In northern California, Likely Place Golf & RV Resort offers an 18-hole golf course, along with 55 RV sites and 20 tent sites, but perhaps its most surprising amenity is its six custom concrete telescope pads that also come with 110-volt plugins.
“We were recognized as having some really dark skies about 10 years ago when Tony Hollis, an astronomer and photographer for National Geographic wrote an article and expounded on our attributes and how dark the sky was,” explained Dennis Tate, who has managed the park since 2003.
The park also keeps a three-acre field manicured so that campers have plenty of space to set up equipment and stare at the stars.
Not something the park’s owners had really thought about before Hollis’ visit, now stargazing has become a major attraction for the park, which host a number of stargazing events throughout the year and even highlights an “Astronomy Calendar of Celestial Events” on its website.
For the past seven years Likely Place has been the site of the annual “Stellarvue Dark Sky Star Party,” an annual event that attracts hundred of stargazers and books up within two hours of opening for reservations, according to Tate.
“We try to make it easy and fun for people to come look at the stars,” he noted to WOODALLSCM.com.
While not “Dark Sky” certified by the International Dark Sky Association, Tate says the parks elevation and efforts to mitigate light pollution have ensured that the park remains a top spot for astronomers.
“We have lighting throughout our park that is recognized as lowering light pollution,” he explained. “Located at about 4,500 feet, the park is also high enough so that you don’t get the dust, volcanic ash and humidity up in the atmosphere.”
In Arizona, Verde Ranch, an RV and cottage resort that is set to open on August 1, will be Dark Sky certified, according to Lisa Harold, COO of Contemporary Resorts and Residences, the company that is building the resort in Camp Verde, which will feature 402 RV sites and 16 cottages.
The “Dark Sky” certification process is initiated by local communities, according to Harold, noting that Camp Verde has already been designated a “Dark Sky” community and that the development process required the implementation of things that would lessen light pollution.
“We are installing lighting around the park that will minimize light pollution,” she highlighted.
Camp Verde and the surrounding areas are also engaged in creating programs that highlight stargazing and the need for less light pollution.
Highlighting the Dark Sky designation in their marketing efforts also works to help Verde Ranch attract more campers, according to Harold.

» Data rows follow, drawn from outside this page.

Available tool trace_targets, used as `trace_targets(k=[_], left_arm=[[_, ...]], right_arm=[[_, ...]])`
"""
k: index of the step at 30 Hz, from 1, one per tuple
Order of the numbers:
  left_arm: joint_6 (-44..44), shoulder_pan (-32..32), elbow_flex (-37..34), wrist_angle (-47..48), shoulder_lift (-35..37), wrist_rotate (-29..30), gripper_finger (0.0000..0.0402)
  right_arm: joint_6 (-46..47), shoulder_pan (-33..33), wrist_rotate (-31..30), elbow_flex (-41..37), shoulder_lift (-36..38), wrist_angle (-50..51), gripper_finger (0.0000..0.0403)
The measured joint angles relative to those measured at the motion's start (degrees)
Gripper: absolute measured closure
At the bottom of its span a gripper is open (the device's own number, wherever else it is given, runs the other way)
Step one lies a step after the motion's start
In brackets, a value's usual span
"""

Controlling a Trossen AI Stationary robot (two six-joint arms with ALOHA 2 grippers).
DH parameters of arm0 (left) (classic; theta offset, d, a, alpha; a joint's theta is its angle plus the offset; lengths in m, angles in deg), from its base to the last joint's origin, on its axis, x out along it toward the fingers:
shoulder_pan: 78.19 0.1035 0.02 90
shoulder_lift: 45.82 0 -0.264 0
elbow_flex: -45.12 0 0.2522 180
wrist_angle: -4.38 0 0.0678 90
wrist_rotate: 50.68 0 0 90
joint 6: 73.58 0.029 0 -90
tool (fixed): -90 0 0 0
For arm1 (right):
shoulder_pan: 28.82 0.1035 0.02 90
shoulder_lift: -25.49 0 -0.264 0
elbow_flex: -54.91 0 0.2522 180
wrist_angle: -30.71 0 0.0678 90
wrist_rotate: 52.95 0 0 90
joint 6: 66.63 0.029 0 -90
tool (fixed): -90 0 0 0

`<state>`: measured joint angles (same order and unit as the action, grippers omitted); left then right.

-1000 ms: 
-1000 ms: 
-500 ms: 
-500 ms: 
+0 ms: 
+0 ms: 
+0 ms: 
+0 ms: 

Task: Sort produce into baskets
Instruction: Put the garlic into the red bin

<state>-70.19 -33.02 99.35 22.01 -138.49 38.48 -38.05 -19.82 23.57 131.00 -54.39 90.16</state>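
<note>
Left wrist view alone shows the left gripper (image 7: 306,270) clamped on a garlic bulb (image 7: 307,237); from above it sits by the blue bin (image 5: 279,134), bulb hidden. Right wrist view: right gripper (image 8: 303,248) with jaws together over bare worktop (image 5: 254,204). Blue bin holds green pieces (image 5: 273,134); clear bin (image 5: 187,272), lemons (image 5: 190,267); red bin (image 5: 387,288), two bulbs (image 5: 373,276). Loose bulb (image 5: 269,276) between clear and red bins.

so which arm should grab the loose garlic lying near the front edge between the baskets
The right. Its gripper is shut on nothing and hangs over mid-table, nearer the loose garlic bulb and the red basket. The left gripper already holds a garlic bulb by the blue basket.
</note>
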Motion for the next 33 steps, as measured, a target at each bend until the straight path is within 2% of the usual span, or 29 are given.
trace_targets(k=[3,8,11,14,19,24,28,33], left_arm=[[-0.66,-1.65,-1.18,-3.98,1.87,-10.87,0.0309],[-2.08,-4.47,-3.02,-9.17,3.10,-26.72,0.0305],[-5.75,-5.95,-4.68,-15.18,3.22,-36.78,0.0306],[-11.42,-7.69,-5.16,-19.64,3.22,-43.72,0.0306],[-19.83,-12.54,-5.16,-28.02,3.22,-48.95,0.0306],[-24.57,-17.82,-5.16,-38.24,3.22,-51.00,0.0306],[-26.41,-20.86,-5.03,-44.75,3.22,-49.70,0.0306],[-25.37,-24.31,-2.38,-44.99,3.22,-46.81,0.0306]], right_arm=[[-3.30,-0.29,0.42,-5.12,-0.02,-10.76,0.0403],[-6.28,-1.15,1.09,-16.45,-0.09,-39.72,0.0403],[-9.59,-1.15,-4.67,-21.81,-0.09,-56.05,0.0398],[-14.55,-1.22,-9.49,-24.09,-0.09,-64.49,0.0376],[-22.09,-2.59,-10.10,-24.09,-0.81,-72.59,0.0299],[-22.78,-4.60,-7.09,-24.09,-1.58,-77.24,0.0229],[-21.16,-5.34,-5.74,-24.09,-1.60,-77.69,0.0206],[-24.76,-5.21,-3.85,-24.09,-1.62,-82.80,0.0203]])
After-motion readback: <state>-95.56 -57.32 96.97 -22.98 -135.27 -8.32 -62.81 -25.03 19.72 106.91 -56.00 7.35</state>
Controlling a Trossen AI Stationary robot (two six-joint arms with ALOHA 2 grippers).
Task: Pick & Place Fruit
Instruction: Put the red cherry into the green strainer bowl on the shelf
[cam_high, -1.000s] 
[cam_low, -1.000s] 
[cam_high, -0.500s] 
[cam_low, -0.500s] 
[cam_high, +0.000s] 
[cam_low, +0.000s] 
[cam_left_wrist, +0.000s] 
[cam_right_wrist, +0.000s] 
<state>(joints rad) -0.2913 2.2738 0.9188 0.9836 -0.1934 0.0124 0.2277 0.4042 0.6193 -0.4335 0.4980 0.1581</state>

“It gives us another amenity that maybe other parks don’t have, one that makes us unique,” she noted.
In Gladwin, Mich., River Valley RV Park has become a focal point for astronomers in the state, due to a large hill that is located at the park, according to the park’s owner, Kimberly Kohn.
Located at a low point, the actual park is not the best spot for stargazing, but the hill provides enough elevation to give stargazers excellent views of the nighttime skies, she noted.
The park is the host site for the annual “Great Lakes Star Gaze,” which is now in its 17th year. Attracting dozens of stargazers, the event held in September helps to sell more sites at the park.
“All I do is check-in the individuals that will be camping with us and the event’s organizers take care of the rest,” she explained. “They set up all of the educational sessions that they host and everything else that goes on throughout the whole weekend.”
On the revenue side, Kohn said the event typically fills up half of her park, which includes 153 sites, and that she also sees some additional revenue based off how many people attend the event in total.
While the event is the main attraction for stargazers, Kohn said that throughout the year she will get people requesting to go up on the hill.
“I typically tell them to go ahead, but we don’t market it as a destination for stargazers,” she noted.